GNOME Bugzilla – Bug 759442
Transactions not safe against concurrent prunes
Last modified: 2017-04-26 14:35:14 UTC
In general, we're pretty robust when there are multiple ongoing operations, because transactions are isolated to per-transaction staging dirs, and the transaction commit is a last-writer-win replace operation on immutable data. However, any non-atomic read operation can fail if it is concurrent with a prune, as then objects may disappear under the operations feet half-way. This patch-set makes this robust by having a repo lock that is taken in a shared fashion for all transactions, and for checkouts, but is taken in exclusive mode for prune. It also adds a non-blocking prune mode that allows you to do opportunistic prunes that don't block if there is an ongoing operation. There are a bunch of operations that are still unsafe (does not block prune), such as: cat, ls, show, log, diff, generate-delta, rev-parse. I don't think that is necessarily a huge problem, as these are mainly used in development or debugging, and a failure here will just be an error printed, it will never cause a broken repo. This is a simpler version of what i proposed at: https://mail.gnome.org/archives/ostree-list/2015-December/msg00024.html (it takes a lock during the whole transaction rather than retrying the transaction under a lock when commiting it.)
Created attachment 317351 [details] [review] repo: After renaming in all loose objects, ensure metadata is stable When a transaction is finished and we have moved all the staged loose objects into the repo we fsync all the object directory, to ensure the filenames are stable before we update the refs files to point to the new commits.
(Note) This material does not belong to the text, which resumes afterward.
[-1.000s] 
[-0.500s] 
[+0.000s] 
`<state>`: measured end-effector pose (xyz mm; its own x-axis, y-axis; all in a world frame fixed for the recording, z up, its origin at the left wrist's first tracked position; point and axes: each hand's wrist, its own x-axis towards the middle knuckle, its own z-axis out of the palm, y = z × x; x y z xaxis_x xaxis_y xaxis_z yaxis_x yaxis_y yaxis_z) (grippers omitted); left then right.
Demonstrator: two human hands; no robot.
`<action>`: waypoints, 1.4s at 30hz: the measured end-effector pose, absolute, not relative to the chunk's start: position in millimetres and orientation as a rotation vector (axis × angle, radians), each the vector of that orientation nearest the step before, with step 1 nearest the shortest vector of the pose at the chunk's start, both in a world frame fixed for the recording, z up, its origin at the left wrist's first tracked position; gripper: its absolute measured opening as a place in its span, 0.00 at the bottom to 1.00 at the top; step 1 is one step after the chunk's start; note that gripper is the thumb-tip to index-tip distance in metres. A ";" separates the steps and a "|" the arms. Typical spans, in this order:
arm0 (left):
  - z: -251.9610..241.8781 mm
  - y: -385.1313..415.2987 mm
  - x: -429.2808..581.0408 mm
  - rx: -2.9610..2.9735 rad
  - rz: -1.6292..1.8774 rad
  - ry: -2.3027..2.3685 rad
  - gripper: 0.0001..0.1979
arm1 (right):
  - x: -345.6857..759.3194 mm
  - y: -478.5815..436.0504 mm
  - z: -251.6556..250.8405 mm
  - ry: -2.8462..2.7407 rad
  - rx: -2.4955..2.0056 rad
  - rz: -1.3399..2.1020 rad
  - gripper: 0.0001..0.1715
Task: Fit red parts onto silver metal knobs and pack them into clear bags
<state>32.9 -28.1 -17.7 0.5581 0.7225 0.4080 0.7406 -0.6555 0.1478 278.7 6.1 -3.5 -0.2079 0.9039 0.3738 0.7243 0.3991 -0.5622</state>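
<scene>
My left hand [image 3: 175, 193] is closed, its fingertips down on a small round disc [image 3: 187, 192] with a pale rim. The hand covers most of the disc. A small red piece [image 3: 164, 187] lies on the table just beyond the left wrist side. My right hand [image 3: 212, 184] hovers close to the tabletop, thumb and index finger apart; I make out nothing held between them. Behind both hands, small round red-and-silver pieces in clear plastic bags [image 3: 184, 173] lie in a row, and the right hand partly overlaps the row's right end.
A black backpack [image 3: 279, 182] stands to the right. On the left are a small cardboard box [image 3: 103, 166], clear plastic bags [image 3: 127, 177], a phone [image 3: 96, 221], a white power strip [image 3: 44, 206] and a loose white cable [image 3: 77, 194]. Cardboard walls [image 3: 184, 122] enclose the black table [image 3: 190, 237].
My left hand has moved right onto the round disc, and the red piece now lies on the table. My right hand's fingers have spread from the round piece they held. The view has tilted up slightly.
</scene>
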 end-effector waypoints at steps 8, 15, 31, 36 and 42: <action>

With out this an unclean shutdown after the transaction is finished could result in a refs file that points to an incomplete commit.
Created attachment 317352 [details] [review] repo: Add a file lock to protect operations against concurrent prune ops In general, we're pretty robust when there are multiple ongoing operations, because transactions are isolated to per-transaction staging dirs, and the transaction commit is a last-wr However, any non-atomic read operation can fail if it is concurrent with a prune, as then objects may disappear under the operations feet half-way. This patch-set makes this robust by having a repo lock that is taken in a shared fashion for all transactions, and for checkouts, but is taken in exclusive mode for prune. It also adds a non-blocking prune mode that allows you to do opportunistic prunes that don't block if there is an ongoing operation. There are a bunch of operations that are still unsafe (does not block prune), such as: cat, ls, show, log, diff, generate-delta, rev-parse. I don't think that is necessarily a huge problem, as these are mainly used in development or debugging, and a failure here will just be an error printed, it will never cause a broken repo. This is a simpler version of what i proposed at: https://mail.gnome.org/archives/ostree-list/2015-December/msg00024.html (it takes a lock during the whole transaction rather than retrying the transaction under a lock when commiting it.)
Created attachment 317353 [details] [review] prune: Add --non-blocking argument
Any chance we can get this in? I think we're starting to hit this at Endless where we're sharing /ostree/repo with flatpak. Our OS updater and flatpak might run concurrently, and only the OS updater is using the sysroot lock to handle concurrency.
Hi, any update on this? We've recently got more reports about this so it'd be nice to get this in soon. Please let me know if there's something we can do to accelerate the integration.
Sorry, this fell off the radar; haven't been tracking things via bugzilla. I rebased these patches, fixed some of the conflicts (although that needs auditing), and submitted a PR to github: https://github.com/ostreedev/ostree/pull/813 Let's move the conversation there, thanks!